79.同人作家国家試験

第79話

私が友人に最も嫌われる考えがこの「同人作家国家試験」だ。

同人作家に国家試験を課し、合格者にのみコミケへの参加や同人誌の執筆を許す。そうして実務経験を2年以上つんで「商業作家国家試験」に合格すれば

商業作家として国に登録されるかあるいは国家公務員として

晴れて出版社と契約して作家として活躍できるシステムだ。

趣味の同人誌に何が国家試験だという人がたくさんいる。

しかし、趣味の世界への国家介入など数多くある。

自動車だってただ走ることからレーシングまでさまざまな趣味の楽しみ方があるが、皆、運転免許証を持っているだろう。これも国家試験だ。

「金銭を目的とせず、もっぱら個人の興味のために」と言う基本理念の

アマチュア無線だって、無線従事者国家試験に合格して免許証をもらわないと

いかなる活動もできない。

国家試験といかないまでも、茶道、華道、日本舞踊は師匠から免状をいただくし、試験の末に段位などを与える趣味などたくさんある。検定試験制度もあるだろう。英検はともかく、歴史にも「歴史検定試験」がある。

もちろん就職などには役立たない資格だが、私が1999年に合格した「日本史一級」は大学入試センター試験90点以上の実力を必要とする。

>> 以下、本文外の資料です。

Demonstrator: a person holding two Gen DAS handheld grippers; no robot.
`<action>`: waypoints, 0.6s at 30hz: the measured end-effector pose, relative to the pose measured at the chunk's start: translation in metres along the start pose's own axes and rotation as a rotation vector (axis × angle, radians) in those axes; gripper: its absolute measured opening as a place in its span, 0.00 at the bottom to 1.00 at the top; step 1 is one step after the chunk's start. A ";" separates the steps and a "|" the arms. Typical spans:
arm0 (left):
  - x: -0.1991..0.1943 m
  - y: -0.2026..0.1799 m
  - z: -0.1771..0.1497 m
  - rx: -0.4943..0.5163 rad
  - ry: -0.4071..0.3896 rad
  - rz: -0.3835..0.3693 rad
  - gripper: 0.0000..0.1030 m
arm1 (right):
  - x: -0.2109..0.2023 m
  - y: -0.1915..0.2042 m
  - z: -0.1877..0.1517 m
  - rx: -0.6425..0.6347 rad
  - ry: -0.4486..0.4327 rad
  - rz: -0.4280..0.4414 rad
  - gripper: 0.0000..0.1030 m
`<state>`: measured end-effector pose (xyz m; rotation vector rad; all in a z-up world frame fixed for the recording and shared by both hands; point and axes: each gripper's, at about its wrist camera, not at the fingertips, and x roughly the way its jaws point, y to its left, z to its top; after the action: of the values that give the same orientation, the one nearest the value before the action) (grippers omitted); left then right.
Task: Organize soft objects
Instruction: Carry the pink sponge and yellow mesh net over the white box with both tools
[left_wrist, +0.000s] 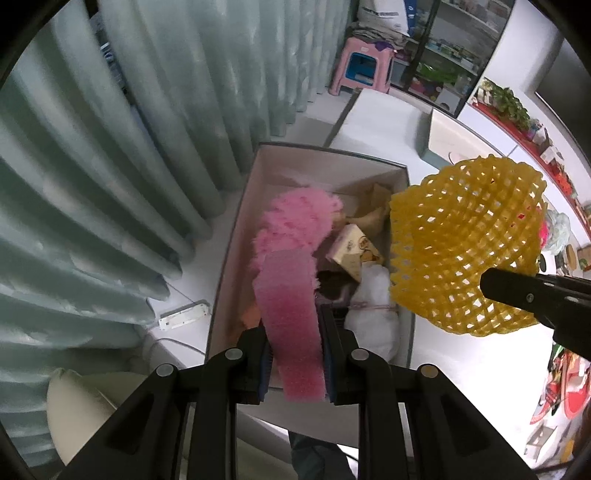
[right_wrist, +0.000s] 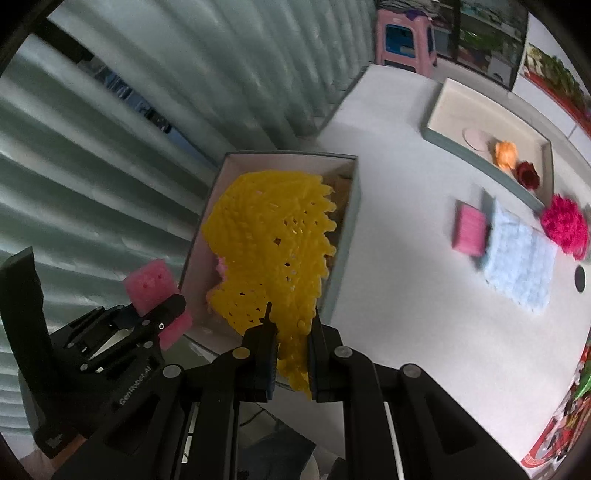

しかも試験範囲が学校の教科書だけではないので、実力から言って誰でもそう簡単に合格する試験ではない。私が持っている「地理検定試験一級」も

センター試験85点以上の実力が必要だ。どちらにしても合格率は20%に満たない。

社会科は暗記の学問だといわれているが、センター試験でもそれだけの点数取ろうと思ったら暗記だけではとても点が取れない。

この実力が「細川歴史」を語る。

頭のいい奴は入試で次々世間に認められていくが、こうした入試や各種の試験に対して「馬鹿をしいたげるな」というものはいないだろう。

このように、才能あるものがテストで世に認められていくのは当然である。

これが真の自由競争というものだ。ところが、同人誌にはそれがないのだ。